The next part of the event – Clean and Jerk – was Mirabai’s Money-In-The-Bank move.

If the snatch is a single movement built on technical finesse, clean and jerk is a two-part lift – floor to shoulder blades, shoulder blades to overhead – propelled by raw power. The Indian always had spades of the latter. The world record at 119 kg was already hers.

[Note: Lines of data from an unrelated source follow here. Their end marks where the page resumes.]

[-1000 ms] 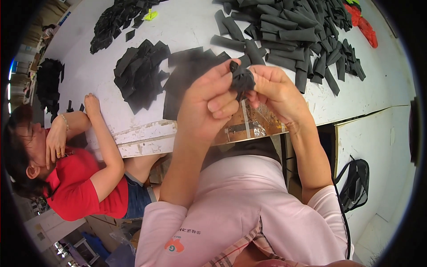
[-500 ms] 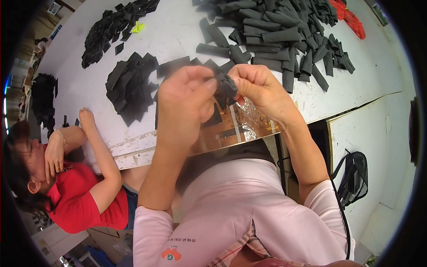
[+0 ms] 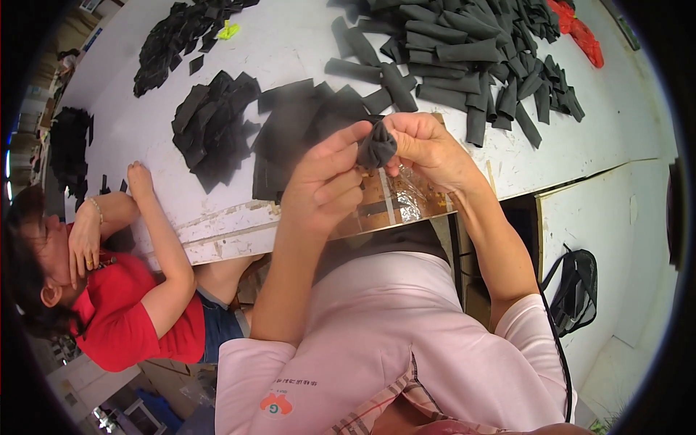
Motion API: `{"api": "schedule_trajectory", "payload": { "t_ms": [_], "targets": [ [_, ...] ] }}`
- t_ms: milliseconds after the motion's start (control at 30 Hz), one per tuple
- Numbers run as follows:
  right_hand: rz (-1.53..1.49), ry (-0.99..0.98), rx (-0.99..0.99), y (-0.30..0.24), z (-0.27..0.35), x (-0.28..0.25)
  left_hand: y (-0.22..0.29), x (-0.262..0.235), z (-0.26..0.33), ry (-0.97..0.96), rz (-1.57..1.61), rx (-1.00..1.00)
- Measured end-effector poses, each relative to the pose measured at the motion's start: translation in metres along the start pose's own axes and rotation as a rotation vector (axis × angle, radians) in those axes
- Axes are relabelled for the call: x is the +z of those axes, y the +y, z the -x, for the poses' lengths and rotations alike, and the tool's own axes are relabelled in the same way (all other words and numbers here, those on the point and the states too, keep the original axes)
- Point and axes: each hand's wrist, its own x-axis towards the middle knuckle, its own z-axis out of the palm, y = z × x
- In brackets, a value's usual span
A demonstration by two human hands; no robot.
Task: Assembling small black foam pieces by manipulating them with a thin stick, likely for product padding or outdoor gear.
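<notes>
Between my two hands, above the table's front edge, is a small piece of black fabric (image 3: 378, 147), bunched and folded. My right hand (image 3: 429, 151) pinches its right side between thumb and fingers. At its left edge, the index finger and thumb of my left hand (image 3: 330, 177) close on the cloth, with the other fingers curled. Just beyond my left hand lies a spread pile of flat black fabric pieces (image 3: 290, 138). Past my right hand, a large heap of rolled black fabric tubes (image 3: 453, 65) covers the far right of the table.
More flat black pieces lie in a left pile (image 3: 212, 130) and a far-left pile (image 3: 170, 47), near a yellow-green scrap (image 3: 228, 30). Below my hands is a brown board under clear film (image 3: 406, 196). A red bag (image 3: 583, 40) lies far right. A person in red (image 3: 145, 319) sits left.
My left hand has shifted right and slightly down, uncovering more of the flat pile. The fabric between my hands has turned and now shows gathered folds.
</notes>
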Motion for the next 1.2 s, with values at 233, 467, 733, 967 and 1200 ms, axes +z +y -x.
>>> {"api": "schedule_trajectory", "payload": {
  "t_ms": [233,467,733,967,1200],
  "targets": [
    [0.165,-0.057,-0.099,-0.029,-0.019,0.008,0.002,0.017,-0.007,0.038,0.436,0.059],
    [0.033,-0.006,0.063,0.012,-0.009,-0.018,-0.019,0.005,-0.002,0.167,0.014,0.13],
    [-0.004,-0.138,-0.004,0.034,-0.013,-0.026,-0.026,0.014,0.006,0.363,-0.871,0.353],
    [0.347,0.161,-0.107,0.022,0.001,-0.016,-0.012,0.028,-0.002,0.161,-1.817,0.916],
    [1.347,0.274,-0.621,-0.025,0.016,0.024,-0.026,0.031,-0.008,0.202,-0.966,0.954]
  ]
}}
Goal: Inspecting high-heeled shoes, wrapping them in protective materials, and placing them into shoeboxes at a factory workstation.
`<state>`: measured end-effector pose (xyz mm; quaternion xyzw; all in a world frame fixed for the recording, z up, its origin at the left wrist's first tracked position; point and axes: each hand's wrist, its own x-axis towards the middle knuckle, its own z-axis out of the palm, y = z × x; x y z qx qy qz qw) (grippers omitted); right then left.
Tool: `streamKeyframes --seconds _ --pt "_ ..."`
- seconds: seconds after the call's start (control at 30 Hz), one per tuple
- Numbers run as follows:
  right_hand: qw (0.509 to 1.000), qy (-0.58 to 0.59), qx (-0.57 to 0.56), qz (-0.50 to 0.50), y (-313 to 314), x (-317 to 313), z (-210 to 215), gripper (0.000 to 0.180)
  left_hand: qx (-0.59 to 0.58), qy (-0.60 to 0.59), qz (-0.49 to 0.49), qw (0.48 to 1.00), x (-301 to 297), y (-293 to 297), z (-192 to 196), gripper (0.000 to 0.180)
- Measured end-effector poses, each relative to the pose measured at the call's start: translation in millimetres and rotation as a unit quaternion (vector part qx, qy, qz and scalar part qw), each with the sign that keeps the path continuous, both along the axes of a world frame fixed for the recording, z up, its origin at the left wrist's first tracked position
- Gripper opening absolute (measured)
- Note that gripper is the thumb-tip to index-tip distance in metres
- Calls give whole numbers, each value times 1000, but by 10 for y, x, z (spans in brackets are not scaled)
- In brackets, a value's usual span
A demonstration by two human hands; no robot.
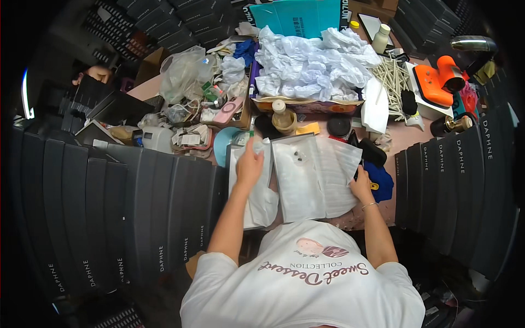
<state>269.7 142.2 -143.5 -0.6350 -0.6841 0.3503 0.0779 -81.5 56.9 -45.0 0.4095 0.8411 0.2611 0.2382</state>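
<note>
A shallow open box (302,188) lined with white paper lies in front of me, with a few small dark bits on the lining. White translucent wrapping paper (340,177) spreads over its right side. On the left is a second box part (232,191) holding crumpled white paper (261,205). My left hand (249,165) is above that part's far end, fingers closed near a small clear item with a green top; what they hold is unclear. My right hand (361,185) is closed at the paper's right edge, by something dark I cannot make out.
Stacked dark boxes (147,202) wall the left side, and more boxes (454,186) the right. Behind stand a carton of crumpled white paper (311,63), a brown bottle (283,117) and an orange device (435,85). Blue cloth (383,183) lies beside my right hand.
</note>
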Motion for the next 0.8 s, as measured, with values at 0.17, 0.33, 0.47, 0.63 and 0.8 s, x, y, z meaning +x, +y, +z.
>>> streamKeyframes --seconds 0.17,0.33,0.47,0.63,0.8 --pt "968 201 147 -43 -112 79 415 54 -44 146 -64 986 -732 112 -646 26" --pt "878 399 189 -186 -35 585 1405 39 238 -155 -36 958 -557 30 -14 14" --pt "745 662 -30 -72 0 608 1983 37 260 -135 -164 942 -153 -167 1136 23" --pt "303 880 -352 -97 -407 -16 1592 55 82 148 -190 967 196 -418 1163 25" --pt "268 850 -440 -113 -648 -276 1510 57 142 127 -151 970 245 -828 1015 21"
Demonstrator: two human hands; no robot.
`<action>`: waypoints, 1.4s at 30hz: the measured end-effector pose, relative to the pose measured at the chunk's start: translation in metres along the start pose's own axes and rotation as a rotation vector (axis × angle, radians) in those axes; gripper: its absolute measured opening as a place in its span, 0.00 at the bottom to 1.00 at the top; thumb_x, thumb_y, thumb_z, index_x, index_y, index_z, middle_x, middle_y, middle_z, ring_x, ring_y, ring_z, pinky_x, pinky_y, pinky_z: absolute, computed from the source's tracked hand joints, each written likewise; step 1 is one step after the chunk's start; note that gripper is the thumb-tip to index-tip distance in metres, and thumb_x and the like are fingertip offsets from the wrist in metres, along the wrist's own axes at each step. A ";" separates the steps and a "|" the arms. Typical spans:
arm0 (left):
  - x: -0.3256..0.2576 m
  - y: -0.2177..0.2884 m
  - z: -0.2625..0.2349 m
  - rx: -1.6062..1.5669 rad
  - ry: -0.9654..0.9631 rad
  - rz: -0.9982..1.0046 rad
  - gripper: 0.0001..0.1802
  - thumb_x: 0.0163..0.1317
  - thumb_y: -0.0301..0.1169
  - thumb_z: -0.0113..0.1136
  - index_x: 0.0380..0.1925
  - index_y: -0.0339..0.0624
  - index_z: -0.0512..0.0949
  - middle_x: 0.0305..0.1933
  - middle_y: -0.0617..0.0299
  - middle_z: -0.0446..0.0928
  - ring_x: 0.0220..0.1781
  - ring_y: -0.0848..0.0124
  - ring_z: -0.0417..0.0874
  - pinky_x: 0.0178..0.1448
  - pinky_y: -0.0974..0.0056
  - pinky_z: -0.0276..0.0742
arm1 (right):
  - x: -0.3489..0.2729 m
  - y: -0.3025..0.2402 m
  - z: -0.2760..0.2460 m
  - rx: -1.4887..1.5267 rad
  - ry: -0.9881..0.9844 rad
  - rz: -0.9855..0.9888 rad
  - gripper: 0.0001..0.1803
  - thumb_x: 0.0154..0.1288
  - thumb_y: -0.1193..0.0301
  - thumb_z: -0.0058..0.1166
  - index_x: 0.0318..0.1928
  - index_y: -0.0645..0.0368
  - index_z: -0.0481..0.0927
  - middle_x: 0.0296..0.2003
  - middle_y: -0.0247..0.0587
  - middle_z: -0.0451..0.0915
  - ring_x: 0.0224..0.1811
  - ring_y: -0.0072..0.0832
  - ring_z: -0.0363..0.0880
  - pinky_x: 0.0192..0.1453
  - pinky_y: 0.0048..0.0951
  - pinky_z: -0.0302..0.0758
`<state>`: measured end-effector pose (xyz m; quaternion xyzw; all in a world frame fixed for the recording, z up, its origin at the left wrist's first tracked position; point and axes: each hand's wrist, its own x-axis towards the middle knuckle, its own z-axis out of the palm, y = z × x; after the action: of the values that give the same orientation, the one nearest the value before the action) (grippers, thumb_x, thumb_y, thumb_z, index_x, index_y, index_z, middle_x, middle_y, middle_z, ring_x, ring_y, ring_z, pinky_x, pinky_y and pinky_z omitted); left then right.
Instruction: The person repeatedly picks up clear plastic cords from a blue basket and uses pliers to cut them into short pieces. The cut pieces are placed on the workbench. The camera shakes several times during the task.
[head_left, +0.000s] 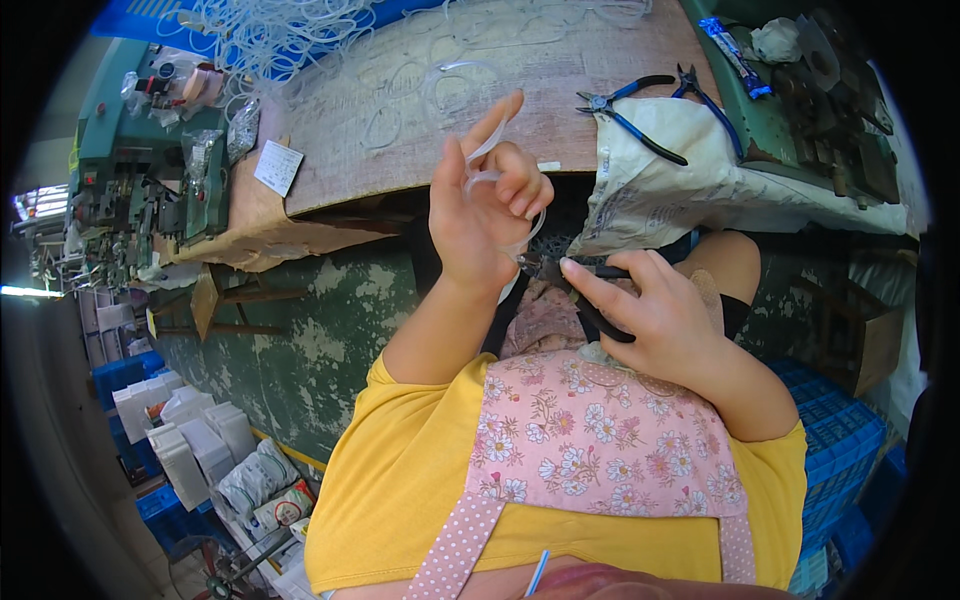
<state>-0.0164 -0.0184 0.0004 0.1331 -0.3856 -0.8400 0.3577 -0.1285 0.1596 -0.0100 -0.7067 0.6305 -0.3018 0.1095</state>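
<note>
Tubing of clear plastic, bent into a loop, is pinched in the left hand between thumb and curled fingers, with the index finger extended upward past the loop. The hand is raised above the lap, so the loop's lower arc hangs free below the pinch and meets the tool coming from the other side. The right hand is clenched around black-handled pliers; the index finger lies straight along the tool, apparently to steady it. The tool's nose sits just below and to the right of the left-hand pinch, at the loop's lower end; whether it bites the tubing cannot be told. Beyond the raised hand, the wooden bench carries many similar clear loops. To the right of the grip, blue-handled pliers rest on a white sack, within reach. A floral apron covers the lap beneath both hands.
</note>
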 end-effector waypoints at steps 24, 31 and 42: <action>0.070 0.042 -0.107 1.928 0.212 0.394 0.26 0.65 0.48 0.55 0.51 0.36 0.77 0.53 0.45 0.76 0.58 0.48 0.75 0.63 0.51 0.65 | -0.010 0.007 -0.004 0.334 -0.053 -0.087 0.40 0.43 0.73 0.66 0.63 0.48 0.73 0.51 0.46 0.70 0.52 0.45 0.70 0.54 0.43 0.68; 0.102 0.063 -0.166 2.201 0.380 0.090 0.18 0.64 0.43 0.57 0.37 0.35 0.77 0.44 0.48 0.78 0.49 0.50 0.77 0.56 0.49 0.67 | -0.015 0.008 -0.001 0.347 -0.048 -0.051 0.41 0.43 0.73 0.65 0.64 0.49 0.71 0.52 0.47 0.70 0.53 0.45 0.71 0.55 0.44 0.69; 0.031 -0.002 -0.049 -0.054 0.029 0.133 0.31 0.55 0.20 0.42 0.63 0.39 0.61 0.36 0.53 0.74 0.38 0.65 0.75 0.49 0.61 0.73 | 0.007 0.004 -0.002 0.277 0.136 0.178 0.39 0.48 0.78 0.63 0.65 0.53 0.71 0.52 0.45 0.73 0.46 0.37 0.76 0.49 0.30 0.75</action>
<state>-0.0146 -0.0662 -0.0329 0.1094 -0.3655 -0.8226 0.4217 -0.1326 0.1524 -0.0081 -0.6040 0.6491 -0.4220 0.1891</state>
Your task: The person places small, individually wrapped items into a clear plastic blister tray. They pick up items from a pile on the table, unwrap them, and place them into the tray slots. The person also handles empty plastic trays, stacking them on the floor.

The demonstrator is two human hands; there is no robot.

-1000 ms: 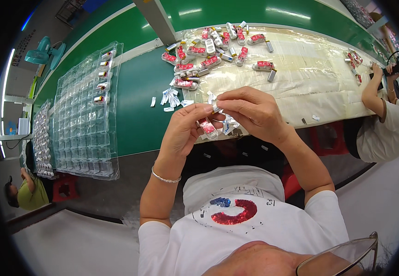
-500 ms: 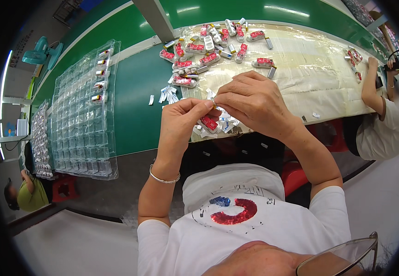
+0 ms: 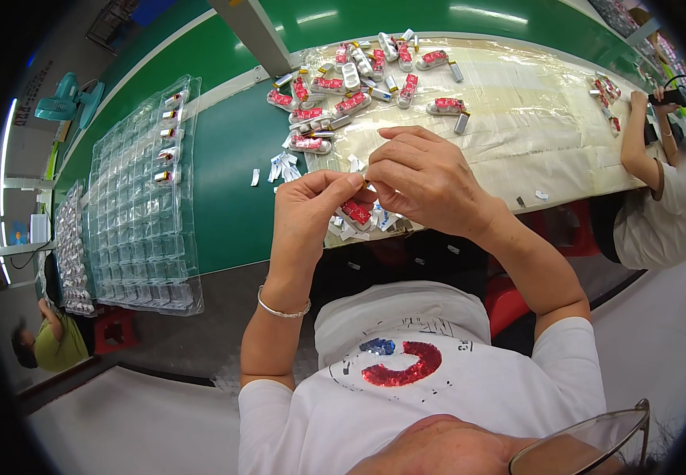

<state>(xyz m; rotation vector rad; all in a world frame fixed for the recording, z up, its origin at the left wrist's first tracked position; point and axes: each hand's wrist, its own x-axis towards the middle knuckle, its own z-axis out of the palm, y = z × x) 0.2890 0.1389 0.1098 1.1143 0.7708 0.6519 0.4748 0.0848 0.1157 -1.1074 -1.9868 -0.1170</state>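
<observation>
My left hand [image 3: 311, 207] pinches a small part with a yellow edge [image 3: 366, 186] between thumb and forefinger. The fingertips of my right hand [image 3: 430, 178] close in against the same spot and cover most of it. Just below the fingertips shows a white oblong piece with a red label [image 3: 355, 212]; whether it hangs from the held part or lies on the table I cannot tell. White paper slips [image 3: 382, 220] lie under and around it. Beyond my hands is a loose pile of similar red-labelled pieces [image 3: 309, 144], with small silver battery cells [image 3: 461, 123] among them.
Clear plastic trays [image 3: 133, 214] stand at the left on the green table [image 3: 232, 182], with several cells along one side. Yellowish sheeting [image 3: 533, 142] covers the right part. A grey post [image 3: 252, 32] rises at the back. A co-worker [image 3: 659, 182] sits at the far right.
My fingertips have drawn closer over the small part, so less of it shows. The view has shifted slightly. The pile keeps its arrangement.
</observation>
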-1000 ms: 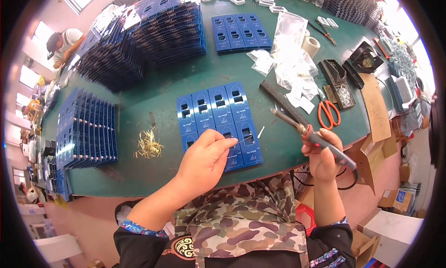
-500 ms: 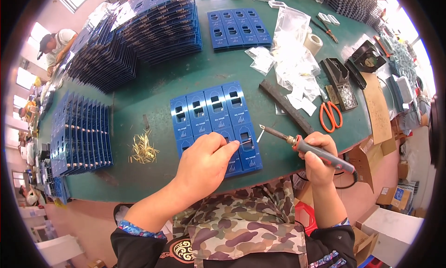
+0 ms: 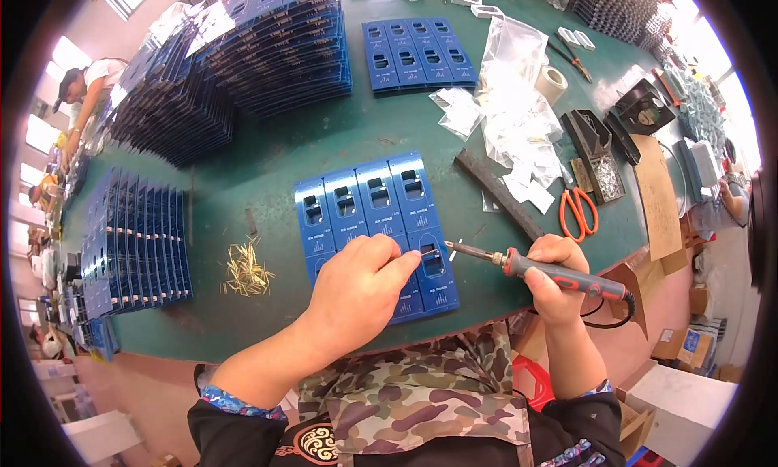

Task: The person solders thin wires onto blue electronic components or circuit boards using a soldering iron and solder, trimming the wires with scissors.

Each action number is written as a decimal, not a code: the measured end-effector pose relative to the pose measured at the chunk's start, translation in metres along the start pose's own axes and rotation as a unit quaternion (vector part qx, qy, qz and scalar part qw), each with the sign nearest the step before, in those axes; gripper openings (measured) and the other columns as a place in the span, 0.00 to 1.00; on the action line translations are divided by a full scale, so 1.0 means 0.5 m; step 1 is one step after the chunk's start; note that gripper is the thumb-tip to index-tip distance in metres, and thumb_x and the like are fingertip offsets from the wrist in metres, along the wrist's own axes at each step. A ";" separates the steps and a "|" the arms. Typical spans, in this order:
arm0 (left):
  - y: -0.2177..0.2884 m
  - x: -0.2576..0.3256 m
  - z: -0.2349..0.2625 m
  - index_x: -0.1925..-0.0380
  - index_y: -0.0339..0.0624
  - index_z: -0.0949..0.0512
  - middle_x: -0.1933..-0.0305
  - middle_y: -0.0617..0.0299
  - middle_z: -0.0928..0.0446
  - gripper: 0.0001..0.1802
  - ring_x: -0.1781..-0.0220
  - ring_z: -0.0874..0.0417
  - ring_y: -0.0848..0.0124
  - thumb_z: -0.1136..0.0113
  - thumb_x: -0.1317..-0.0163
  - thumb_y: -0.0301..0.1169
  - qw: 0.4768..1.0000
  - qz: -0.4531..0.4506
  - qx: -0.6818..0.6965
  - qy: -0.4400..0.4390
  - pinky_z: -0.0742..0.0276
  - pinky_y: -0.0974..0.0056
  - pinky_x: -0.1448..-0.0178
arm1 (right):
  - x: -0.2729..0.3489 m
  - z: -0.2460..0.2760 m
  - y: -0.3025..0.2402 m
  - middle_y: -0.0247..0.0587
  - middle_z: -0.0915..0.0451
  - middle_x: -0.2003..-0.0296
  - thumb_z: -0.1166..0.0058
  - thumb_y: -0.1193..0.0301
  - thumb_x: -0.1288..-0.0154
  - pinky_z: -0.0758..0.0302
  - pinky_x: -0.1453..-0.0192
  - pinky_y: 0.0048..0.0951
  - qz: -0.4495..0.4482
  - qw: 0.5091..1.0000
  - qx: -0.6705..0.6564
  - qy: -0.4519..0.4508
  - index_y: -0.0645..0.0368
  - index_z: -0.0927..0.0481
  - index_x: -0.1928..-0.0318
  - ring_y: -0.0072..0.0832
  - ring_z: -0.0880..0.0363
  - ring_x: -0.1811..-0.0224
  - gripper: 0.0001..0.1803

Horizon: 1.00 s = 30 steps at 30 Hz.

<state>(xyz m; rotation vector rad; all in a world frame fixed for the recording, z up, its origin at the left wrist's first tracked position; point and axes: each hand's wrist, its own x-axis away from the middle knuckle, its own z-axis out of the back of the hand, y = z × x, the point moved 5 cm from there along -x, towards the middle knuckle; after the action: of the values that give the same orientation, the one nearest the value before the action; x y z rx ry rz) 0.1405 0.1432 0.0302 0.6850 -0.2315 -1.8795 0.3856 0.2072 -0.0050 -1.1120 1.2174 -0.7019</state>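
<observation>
Left hand (image 3: 356,287) clamped, my thumb against forefinger, on thin wire-like piece (image 3: 429,253) at lower-right cutout (image 3: 433,264) of flat rectangular blue panel (image 3: 381,221), lying on green tabletop (image 3: 267,167). Right hand (image 3: 559,303) wrapped around grey-and-red soldering iron (image 3: 575,281), metal tip (image 3: 470,251) by panel's right edge. I judge step: soldering piece on. Next move calls for steady pinch, tip guided leftward.
</observation>
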 end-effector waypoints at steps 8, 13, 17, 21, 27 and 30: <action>-0.005 0.001 -0.004 0.60 0.41 0.18 0.66 0.59 0.24 0.17 0.66 0.22 0.60 0.37 0.54 0.18 1.000 -0.006 0.011 0.005 0.25 0.58 0.64 | 0.008 -0.008 -0.001 0.42 0.23 0.75 0.36 0.77 0.50 0.32 0.74 0.28 0.075 0.996 0.047 -0.030 0.64 0.24 0.68 0.28 0.27 0.78 0.10; -0.005 0.001 -0.005 0.61 0.42 0.18 0.66 0.60 0.24 0.17 0.66 0.22 0.60 0.37 0.54 0.18 1.000 -0.006 0.011 0.009 0.25 0.58 0.64 | 0.004 -0.015 -0.005 0.42 0.23 0.76 0.36 0.77 0.50 0.32 0.75 0.28 0.091 0.993 0.052 -0.053 0.63 0.24 0.68 0.29 0.26 0.78 0.10; -0.006 0.002 -0.006 0.61 0.42 0.18 0.66 0.60 0.24 0.17 0.66 0.22 0.60 0.37 0.54 0.18 1.000 -0.008 0.012 0.011 0.25 0.58 0.64 | 0.001 -0.018 -0.008 0.41 0.22 0.76 0.35 0.77 0.51 0.31 0.75 0.28 0.090 0.992 0.068 -0.061 0.63 0.24 0.68 0.29 0.26 0.79 0.11; -0.005 0.002 -0.005 0.61 0.42 0.18 0.66 0.60 0.24 0.17 0.66 0.23 0.60 0.36 0.54 0.18 1.000 -0.004 0.008 0.009 0.26 0.59 0.65 | 0.000 -0.020 -0.005 0.42 0.22 0.76 0.35 0.76 0.52 0.31 0.75 0.29 0.087 0.991 0.072 -0.069 0.62 0.24 0.68 0.30 0.26 0.78 0.11; -0.006 0.000 -0.006 0.61 0.42 0.17 0.66 0.60 0.24 0.17 0.66 0.23 0.60 0.36 0.54 0.18 1.000 -0.004 0.010 0.003 0.26 0.59 0.64 | 0.000 -0.020 -0.006 0.42 0.21 0.75 0.35 0.76 0.52 0.29 0.74 0.29 0.092 0.990 0.080 -0.071 0.62 0.24 0.68 0.31 0.24 0.78 0.12; -0.006 0.002 -0.007 0.60 0.42 0.17 0.66 0.60 0.24 0.17 0.66 0.23 0.60 0.36 0.54 0.18 1.000 -0.004 0.009 0.002 0.26 0.59 0.64 | 0.000 -0.020 -0.006 0.42 0.21 0.75 0.35 0.76 0.52 0.29 0.75 0.29 0.096 0.989 0.080 -0.074 0.62 0.25 0.68 0.31 0.24 0.78 0.12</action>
<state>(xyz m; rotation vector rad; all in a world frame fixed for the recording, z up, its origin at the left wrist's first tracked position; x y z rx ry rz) 0.1399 0.1441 0.0255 0.7022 -0.2444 -1.8855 0.3766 0.2033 -0.0019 -0.8845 1.1041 -0.5502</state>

Attempt 1: 110 kg. Easy-peasy.

Attempt 2: 115 kg. First pull. Deadlift movement, barbell breaking from floor. A triple extension of hips, knees, ankles is activated and she rises on her toes. Once the bar moved above her knee, she rotated her elbows into the front rack position and rested the metal on her shoulder blades. Torso leaning forward, legs split, heels digging into the floor, she dipped her knees and hips a little to generate a spring-like effect for the final act of driving the bar overhead. Pain and focus smelted into a grimace. A few quivering heartbeats later, she held up the barbell, the weight of an adult giant panda bear. The creases disappeared from her face and her lips parted to reveal a wide smile that reached her eyes. A first-ever silver weightlifting medal for India was certain.

Attempt 3: 117 kg. Hunt for an Olympic record. She teetered to her left as the barbell rose above her shoulders, losing her balance. The metal crashed to the floor and she dropped to her knees. Her face crumpled in dismay and she hung her head, unhappy with herself. Cumulatively, her best snatch and clean and jerk attempts had totalled 202 kg. Over four times her body weight.

You’re still going home with a silver she may have reminded herself, as she jumped up on her feet, beaming and waving with both hands. The 4’11” lifter then darted back to her team and threw her arms around her waiting, hulking coach. She hovered a little over waist-level, hugging his trunk. Both knew what the other was thinking. Only one strung the words in time. Humara sapna poora ho gaya (Our dream has been fulfilled), the one with the silver medal, spoke between snuffles. A nation three and a half hours away woke up to the Olympics and its new genial hero of badass biceps, widest smiles and a titanium will that just wouldn’t give up.